You’re both talking past each other.
Michael Thackeray filed a patent under Argonne National Laboratory for the leading EV battery chemistry worldwide today, Lithium Nickel-Manganese-Cobalt Oxide (NMC), sometime around 2007-2008.
The first cars with that specific technology started coming out in the US market in 2013/2014 IIRC, with EVs coming out before then basing their battery chemistry on NCA (Tesla) or LMO (Nissan Leaf & Chevy Volt).
That’s a 5-7 year timeframe from laboratory to mass production.
If you consider new technologies today like Samsung’s battery in this article, and make the not so unrealistic leap that we’re better at battery production today than in 2013/2014, it’s very possible that we see this technology hit the market in 5 years or less.
Technology always improves. It’s CAPEX that hinders it, and I’m willing to bet that there are financial interests out there to keep the main battery chemistry NMC and secure steady profits.
Thank you for continuing this history that the US education system never taught me.
EE here. Chargers put out power in units of kW, while batteries store energy in units of kWh or MJ or what have you. Otherwise, you’re absolutely correct.
Typically Distributed Generation (DG) scale solar PV and battery storage sites are sized anywhere from 1 to 10 MW.
At 1 MW, you could run (1) charger at a speed of 1 MW, or (2) at 500 kW, etc.
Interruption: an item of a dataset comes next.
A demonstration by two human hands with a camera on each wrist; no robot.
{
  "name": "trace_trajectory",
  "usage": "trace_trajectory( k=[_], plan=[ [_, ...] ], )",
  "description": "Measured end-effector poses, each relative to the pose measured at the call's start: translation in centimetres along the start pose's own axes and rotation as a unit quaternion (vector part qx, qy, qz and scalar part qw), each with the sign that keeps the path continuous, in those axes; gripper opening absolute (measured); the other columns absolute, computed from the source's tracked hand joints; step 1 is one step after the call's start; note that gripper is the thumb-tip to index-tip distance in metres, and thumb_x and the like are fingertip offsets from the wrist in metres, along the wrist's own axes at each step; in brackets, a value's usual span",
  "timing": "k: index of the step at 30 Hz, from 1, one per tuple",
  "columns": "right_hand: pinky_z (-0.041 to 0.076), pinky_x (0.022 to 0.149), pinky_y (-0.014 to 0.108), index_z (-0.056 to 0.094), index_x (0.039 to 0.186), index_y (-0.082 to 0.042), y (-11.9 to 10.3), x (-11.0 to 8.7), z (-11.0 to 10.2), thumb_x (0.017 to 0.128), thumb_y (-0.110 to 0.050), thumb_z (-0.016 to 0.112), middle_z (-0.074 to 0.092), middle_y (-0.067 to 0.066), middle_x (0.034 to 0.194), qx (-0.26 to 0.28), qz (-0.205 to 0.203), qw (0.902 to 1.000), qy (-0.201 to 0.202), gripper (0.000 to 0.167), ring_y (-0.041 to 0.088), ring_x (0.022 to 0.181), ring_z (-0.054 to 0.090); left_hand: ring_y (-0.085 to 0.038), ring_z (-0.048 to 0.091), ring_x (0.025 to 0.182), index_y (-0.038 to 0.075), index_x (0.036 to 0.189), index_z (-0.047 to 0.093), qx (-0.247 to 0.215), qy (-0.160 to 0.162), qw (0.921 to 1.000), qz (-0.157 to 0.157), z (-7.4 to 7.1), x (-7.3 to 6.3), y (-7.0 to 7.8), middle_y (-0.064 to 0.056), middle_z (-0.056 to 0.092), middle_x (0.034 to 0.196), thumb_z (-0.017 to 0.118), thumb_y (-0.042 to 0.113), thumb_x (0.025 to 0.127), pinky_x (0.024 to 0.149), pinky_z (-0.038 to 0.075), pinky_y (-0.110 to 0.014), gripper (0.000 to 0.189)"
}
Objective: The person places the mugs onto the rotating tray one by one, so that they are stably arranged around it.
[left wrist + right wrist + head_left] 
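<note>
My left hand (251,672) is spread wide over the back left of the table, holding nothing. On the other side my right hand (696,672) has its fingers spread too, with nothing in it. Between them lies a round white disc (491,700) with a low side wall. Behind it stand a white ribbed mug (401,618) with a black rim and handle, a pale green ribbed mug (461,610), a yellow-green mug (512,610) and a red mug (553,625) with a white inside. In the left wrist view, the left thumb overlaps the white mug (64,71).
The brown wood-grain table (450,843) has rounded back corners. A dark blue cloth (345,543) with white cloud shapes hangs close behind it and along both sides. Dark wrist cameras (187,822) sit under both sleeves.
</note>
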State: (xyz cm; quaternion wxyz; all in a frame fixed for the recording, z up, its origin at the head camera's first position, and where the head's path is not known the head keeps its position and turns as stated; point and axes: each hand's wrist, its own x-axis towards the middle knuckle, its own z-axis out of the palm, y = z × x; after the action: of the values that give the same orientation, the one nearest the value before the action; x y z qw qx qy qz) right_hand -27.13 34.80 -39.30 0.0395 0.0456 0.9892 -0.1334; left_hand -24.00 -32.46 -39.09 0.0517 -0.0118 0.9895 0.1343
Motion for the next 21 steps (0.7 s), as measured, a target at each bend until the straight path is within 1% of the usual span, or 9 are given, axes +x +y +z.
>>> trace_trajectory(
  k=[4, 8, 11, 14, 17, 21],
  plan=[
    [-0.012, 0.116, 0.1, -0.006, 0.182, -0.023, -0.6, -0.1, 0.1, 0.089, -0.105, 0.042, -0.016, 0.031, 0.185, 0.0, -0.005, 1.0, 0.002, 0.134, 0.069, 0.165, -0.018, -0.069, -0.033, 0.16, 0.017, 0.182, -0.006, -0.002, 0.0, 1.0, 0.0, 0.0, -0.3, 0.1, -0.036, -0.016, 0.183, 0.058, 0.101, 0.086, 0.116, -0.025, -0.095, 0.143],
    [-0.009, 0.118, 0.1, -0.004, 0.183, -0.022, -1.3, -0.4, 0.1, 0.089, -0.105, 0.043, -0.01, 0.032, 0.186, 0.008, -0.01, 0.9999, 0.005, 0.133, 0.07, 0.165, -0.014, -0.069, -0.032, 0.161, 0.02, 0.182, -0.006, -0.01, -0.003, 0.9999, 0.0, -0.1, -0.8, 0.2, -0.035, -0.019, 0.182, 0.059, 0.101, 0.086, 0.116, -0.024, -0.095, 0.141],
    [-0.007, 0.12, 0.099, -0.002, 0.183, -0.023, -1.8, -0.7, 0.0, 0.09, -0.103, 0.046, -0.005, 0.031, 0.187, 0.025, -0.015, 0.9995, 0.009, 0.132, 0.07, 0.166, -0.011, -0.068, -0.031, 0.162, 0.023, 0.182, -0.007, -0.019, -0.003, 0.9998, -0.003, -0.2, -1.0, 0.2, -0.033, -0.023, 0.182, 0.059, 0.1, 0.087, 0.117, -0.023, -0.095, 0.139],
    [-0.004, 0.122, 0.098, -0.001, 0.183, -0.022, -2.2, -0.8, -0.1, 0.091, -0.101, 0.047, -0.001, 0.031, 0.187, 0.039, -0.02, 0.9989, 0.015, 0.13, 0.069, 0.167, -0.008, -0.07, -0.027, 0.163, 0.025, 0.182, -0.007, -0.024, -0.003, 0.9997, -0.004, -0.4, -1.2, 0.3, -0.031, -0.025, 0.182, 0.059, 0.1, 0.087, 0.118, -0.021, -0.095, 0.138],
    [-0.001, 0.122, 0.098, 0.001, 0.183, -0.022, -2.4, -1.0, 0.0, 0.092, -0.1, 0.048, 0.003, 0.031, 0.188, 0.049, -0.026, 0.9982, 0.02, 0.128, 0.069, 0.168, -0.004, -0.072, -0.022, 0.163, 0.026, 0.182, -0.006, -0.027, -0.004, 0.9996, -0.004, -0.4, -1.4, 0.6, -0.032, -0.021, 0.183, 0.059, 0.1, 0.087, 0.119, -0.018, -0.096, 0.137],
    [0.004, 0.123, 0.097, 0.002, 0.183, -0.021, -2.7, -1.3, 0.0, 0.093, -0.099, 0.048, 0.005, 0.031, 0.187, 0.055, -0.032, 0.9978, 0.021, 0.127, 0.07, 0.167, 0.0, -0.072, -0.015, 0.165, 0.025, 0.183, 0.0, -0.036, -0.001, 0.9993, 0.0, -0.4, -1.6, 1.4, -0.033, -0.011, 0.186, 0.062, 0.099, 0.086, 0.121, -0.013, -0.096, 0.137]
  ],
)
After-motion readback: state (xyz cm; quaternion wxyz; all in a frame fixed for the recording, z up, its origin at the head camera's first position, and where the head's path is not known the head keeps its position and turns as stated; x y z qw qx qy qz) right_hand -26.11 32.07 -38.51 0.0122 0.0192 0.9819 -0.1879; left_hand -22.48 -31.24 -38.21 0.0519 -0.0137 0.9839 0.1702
Usually need just (1) transformer for that size installation too.
At 10 MW, you can run each charger at 1 MW or so, but you’re also talking about probably (4-10) transformers @ $250k USD a pop. Installation prices go up the more you demand in power transfer.
Then you need to consider that most DG projects need to pay for the upgrades to their downstream grid architecture, meaning reconducting or upsizing cable, breakers, switches, transformers, reactors, sensors, relays, etc.
Not saying it’s impossible. You could co-locate and DC-couple solar PV or Wind parks next to charging points to get around some of the grid upgrades, but most people live in areas that require homes and grocery stores and other buildings than flat land meant for solar PV or Wind.
When it comes down to it, it’s so much easier to just trickle charge your EV at night via arbitrage and when you’re sleeping so all of this infrastructure doesn’t have to been upgraded - and I’d argue upgraded needlessly because we need to save that copper and iron and materials for upgrades to the parts of the grid meant to interconnect renewables.
But there is no silver bullet to these things so we’ll likely see more, larger chargers come through unless regulators stop it from happening.
I guess it comes down to whether we want to primarily communicate battery size in terms of charge (Coulombs = Amps * Time) or energy (Joules = Watts * Time).
The first metric you multiply by your operating voltage to get the second metric, whereas the second metric you have to divide by your voltage to get the first. Depends on what comes easier to most people.